Directions for this task: Once you find the line containing "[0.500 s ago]" in the data below, copy it and each following line exactly, up to and including the line containing "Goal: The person", and nothing else.

++++

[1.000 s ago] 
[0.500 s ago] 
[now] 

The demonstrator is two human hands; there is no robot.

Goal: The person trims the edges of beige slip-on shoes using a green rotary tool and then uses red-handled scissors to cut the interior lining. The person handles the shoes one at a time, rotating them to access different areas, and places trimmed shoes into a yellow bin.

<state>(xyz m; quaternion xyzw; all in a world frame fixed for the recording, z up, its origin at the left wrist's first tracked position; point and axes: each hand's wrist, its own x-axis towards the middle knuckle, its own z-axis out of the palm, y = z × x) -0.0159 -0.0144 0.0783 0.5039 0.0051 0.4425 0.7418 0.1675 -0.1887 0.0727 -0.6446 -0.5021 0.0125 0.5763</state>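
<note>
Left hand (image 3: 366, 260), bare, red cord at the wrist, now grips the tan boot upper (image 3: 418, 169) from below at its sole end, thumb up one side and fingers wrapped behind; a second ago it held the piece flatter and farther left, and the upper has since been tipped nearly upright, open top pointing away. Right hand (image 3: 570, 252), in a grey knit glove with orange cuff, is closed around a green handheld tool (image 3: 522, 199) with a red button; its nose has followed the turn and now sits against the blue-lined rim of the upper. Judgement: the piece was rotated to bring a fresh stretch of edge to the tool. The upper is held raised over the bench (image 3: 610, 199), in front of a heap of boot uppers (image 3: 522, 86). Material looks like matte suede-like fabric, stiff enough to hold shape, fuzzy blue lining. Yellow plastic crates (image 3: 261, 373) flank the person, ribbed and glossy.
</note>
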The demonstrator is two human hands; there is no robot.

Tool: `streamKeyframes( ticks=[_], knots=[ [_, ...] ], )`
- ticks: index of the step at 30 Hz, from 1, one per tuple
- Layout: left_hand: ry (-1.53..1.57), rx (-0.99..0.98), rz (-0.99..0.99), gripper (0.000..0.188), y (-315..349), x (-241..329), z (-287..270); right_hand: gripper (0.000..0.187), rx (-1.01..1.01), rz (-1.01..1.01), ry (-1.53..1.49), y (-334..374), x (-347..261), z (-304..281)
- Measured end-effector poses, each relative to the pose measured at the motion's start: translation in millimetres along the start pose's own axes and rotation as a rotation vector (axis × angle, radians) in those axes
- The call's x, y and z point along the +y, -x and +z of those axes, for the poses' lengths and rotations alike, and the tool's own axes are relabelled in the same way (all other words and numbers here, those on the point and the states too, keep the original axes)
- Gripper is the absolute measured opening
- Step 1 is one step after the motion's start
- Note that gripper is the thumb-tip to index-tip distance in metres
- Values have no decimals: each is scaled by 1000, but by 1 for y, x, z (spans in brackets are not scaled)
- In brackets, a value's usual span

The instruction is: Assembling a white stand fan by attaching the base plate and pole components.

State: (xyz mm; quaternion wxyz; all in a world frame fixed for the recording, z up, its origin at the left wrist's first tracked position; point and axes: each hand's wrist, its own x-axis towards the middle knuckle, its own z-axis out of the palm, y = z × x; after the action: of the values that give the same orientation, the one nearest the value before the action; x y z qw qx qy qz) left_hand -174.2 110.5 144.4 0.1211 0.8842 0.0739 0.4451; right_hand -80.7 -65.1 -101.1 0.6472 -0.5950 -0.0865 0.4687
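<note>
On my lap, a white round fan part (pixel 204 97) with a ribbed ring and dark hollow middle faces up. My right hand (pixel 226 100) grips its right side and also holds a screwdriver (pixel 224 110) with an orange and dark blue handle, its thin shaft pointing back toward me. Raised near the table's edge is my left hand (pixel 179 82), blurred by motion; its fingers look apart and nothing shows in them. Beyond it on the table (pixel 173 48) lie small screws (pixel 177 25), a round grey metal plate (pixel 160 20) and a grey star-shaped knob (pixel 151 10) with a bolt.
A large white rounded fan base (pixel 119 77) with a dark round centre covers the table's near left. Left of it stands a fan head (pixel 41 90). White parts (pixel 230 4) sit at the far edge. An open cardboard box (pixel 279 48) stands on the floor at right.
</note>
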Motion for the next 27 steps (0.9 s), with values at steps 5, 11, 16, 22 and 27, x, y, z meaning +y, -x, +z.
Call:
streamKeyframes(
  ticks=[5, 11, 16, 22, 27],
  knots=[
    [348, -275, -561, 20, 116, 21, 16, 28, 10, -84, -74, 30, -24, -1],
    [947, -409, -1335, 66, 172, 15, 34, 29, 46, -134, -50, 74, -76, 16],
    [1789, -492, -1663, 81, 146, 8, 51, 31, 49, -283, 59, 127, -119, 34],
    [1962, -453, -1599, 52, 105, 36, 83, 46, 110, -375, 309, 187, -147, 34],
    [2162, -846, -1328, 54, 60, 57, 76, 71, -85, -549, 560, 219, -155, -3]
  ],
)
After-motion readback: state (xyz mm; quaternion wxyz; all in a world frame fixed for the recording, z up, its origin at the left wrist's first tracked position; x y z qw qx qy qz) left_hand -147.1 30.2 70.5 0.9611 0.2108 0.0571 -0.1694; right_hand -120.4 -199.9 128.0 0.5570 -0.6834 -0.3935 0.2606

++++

Result of this task:
[0.500 s ago] 
[now] 

The demonstrator is two human hands; there is no robot.

Goal: The person trims the edges of beige slip-on shoes using a green rotary tool and then uses red-handled scissors to cut the interior lining. The person handles the shoes one at a time, rotating them to access different areas, and places trimmed shoes into a yellow bin.

The output returned above is complete.